◆ Your task ◆
Only these lines of the data below are wanted: the one with "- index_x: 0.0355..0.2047", the one with "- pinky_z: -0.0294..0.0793", and any lines between them, each repeated exactly.

◆ Provided material ◆
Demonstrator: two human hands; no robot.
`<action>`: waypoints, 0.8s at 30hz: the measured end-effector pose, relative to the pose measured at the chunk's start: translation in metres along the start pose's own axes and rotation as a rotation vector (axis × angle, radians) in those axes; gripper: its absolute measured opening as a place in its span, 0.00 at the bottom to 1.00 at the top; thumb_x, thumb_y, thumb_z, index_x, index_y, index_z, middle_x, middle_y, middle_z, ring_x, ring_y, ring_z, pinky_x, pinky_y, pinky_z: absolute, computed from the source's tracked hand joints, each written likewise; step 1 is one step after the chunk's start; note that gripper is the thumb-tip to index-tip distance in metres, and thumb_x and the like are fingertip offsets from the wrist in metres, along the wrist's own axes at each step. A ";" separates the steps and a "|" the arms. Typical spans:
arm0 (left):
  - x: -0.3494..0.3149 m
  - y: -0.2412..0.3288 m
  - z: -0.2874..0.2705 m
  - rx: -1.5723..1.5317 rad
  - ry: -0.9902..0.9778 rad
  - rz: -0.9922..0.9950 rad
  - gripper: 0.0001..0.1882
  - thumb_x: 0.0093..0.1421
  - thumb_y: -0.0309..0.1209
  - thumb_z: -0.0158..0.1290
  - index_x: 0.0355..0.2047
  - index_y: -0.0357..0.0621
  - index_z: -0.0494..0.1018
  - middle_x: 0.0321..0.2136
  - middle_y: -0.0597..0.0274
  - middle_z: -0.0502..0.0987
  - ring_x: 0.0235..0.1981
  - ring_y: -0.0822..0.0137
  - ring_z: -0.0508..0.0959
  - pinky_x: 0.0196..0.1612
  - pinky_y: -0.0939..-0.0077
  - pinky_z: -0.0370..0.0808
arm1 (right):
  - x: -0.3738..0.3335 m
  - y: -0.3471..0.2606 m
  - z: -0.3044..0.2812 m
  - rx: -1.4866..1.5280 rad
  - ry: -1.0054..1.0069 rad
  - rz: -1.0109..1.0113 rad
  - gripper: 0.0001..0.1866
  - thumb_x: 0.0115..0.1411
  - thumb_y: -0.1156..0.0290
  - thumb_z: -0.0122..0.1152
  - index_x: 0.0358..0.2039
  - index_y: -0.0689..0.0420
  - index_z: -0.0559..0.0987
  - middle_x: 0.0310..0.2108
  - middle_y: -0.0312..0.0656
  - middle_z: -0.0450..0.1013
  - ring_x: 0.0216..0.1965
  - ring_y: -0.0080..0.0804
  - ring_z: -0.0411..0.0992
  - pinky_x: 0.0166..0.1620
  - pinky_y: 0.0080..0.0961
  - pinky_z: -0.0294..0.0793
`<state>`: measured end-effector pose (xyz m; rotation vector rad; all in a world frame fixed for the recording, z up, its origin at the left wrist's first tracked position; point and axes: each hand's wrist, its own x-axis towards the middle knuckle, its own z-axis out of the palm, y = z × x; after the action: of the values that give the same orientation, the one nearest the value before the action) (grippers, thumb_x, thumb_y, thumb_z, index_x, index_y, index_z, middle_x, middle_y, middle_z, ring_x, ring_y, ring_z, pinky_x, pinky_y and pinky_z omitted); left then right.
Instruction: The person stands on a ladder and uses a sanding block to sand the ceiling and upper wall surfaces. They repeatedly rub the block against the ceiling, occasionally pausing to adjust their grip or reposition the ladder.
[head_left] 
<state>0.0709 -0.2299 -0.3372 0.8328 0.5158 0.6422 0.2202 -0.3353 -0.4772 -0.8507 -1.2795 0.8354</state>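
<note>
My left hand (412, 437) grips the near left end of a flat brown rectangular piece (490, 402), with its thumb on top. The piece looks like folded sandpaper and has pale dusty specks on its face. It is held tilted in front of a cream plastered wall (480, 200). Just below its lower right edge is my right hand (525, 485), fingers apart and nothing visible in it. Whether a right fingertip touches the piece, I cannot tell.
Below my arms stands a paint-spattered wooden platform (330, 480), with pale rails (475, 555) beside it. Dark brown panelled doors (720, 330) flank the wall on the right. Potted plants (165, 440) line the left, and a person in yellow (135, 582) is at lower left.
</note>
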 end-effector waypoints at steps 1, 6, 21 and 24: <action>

◆ Response to this task ◆
  - index_x: 0.0355..0.2047
  - index_y: -0.0357..0.0621
  - index_z: -0.0494..0.1018
  - middle_x: 0.0321..0.2136
  - middle_y: -0.0597..0.0274
  - middle_z: -0.0502..0.0987
  - ring_x: 0.0235..0.1981
  - ring_y: -0.0822..0.0137
  - ring_z: -0.0508..0.0959
  - pinky_x: 0.0196..0.1612
  - pinky_y: -0.0939..-0.0077
  - pinky_z: -0.0370..0.0808
arm1 (right):
  - x: -0.3738..0.3335 m
  - y: -0.3471..0.2606 m
  - z: -0.3044..0.2812 m
  - rx: -1.4866..1.5280 rad
  - ry: -1.0054..1.0069 rad
  - rz: -1.0109..1.0113 rad
  - gripper: 0.0001..0.1866
  - thumb_x: 0.0115..0.1411
  - thumb_y: -0.1156..0.0290
  - thumb_z: -0.0122..0.1152
  - index_x: 0.0358..0.2039
  - index_y: -0.0689..0.0420
  - index_z: -0.0559..0.0987
  - middle_x: 0.0310..0.2108
  - middle_y: -0.0312..0.0656
  - middle_z: -0.0450..0.1013
  - ring_x: 0.0216..0.1965
  - ring_y: -0.0080..0.0804
  - ring_z: -0.0411..0.0992
  - pinky_x: 0.0166..0.1620
  - pinky_y: 0.0080..0.0961
  - pinky_z: -0.0294..0.0793

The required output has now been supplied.